There were 1,288 households in Monument Beach, of which 16.8% had children under the age of 18 living in them. Of all households, 49.1% were married-couple households, 13.5% were households with a male householder and no spouse or partner present, and 31.3% were households with a female householder and no spouse or partner present. About 31.0% of all households were made up of individuals and 18.6% had someone living alone who was 65 years of age or older.

There were 1,584 housing units, of which 18.7% were vacant. The homeowner vacancy rate was 1.2% and the rental vacancy rate was 8.3%.

Racial composition as of the 2020 census
| Race | Number | Percent |
|---|---|---|
| White | 2,577 | 92.6% |
| Black or African American | 24 | 0.9% |
| American Indian and Alaska Native | 4 | 0.1% |
| Asian | 39 | 1.4% |
| Native Hawaiian and Other Pacific Islander | 0 | 0.0% |
| Some other race | 27 | 1.0% |
| Two or more races | 113 | 4.1% |
| Hispanic or Latino (of any race) | 33 | 1.2% |

===2000 census===
As of the census of 2000, there were 2,438 people, 1,023 households, and 694 families residing in the CDP. The population density was 926.7/mi^{2} (357.9/km^{2}). There were 1,213 housing units at an average density of 461.1/mi^{2} (178.1/km^{2}) . The racial makeup of the CDP was 96.47% White, 0.86% African American, 0.12% Native American, 0.66% Asian, 0.74% from other races, and 1.15% from two or more races. Hispanic or Latino of any race were 0.94% of the population.

There were 1,023 households, out of which 26.4% had children under the age of 18 living with them, 54.8% were married couples living together, 9.4% had a female householder with no husband present, and 32.1% were non-families. 25.6% of all households were made up of individuals, and 9.7% had someone living alone who was 65 years of age or older. The average household size was 2.38 and the average family size was 2.88.

In the CDP, the population was spread out, with 21.9% under the age of 18, 5.6% from 18 to 24, 28.2% from 25 to 44, 27.6% from 45 to 64, and 16.7% who were 65 years of age or older. The median age was 42 years. For every 100 females, there were 92.6 males. For every 100 females age 18 and over, there were 90.0 males.
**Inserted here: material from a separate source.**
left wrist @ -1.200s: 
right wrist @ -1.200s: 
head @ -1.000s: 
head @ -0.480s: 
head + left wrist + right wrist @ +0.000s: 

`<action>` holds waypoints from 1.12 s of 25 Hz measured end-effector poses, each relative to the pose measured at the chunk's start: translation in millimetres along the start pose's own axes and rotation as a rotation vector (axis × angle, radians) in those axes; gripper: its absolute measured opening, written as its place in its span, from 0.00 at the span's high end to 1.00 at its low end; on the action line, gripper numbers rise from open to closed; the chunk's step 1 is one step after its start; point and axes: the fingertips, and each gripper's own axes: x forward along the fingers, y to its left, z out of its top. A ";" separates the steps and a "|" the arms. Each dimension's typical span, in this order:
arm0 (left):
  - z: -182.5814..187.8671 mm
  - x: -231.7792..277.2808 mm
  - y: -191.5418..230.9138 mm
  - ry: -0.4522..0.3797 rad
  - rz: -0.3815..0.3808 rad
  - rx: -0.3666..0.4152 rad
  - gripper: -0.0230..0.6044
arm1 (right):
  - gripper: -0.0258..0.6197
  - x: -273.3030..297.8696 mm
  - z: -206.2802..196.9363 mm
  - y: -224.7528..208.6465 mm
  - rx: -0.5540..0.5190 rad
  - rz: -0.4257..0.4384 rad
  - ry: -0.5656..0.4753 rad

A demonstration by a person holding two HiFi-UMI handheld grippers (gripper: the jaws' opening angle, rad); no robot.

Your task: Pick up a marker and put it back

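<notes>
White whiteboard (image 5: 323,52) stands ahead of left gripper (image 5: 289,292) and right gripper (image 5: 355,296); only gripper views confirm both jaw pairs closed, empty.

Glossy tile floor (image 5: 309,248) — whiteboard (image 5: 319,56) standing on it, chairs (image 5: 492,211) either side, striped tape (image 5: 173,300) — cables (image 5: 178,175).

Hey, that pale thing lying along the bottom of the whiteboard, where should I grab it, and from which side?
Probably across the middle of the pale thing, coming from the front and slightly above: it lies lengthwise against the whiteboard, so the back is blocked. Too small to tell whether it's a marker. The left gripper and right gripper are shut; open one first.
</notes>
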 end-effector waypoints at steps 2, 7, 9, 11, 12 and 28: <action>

The median income for a household in the CDP was $148,564, and the median income for a family was $191,774. Males had a median income of $98,433 versus $80,650 for females. The per capita income for the CDP was $103,231. About .1% of families and .4% of the population were below the poverty line, including .08% of those under age 18 and .09% of those age 65 or over.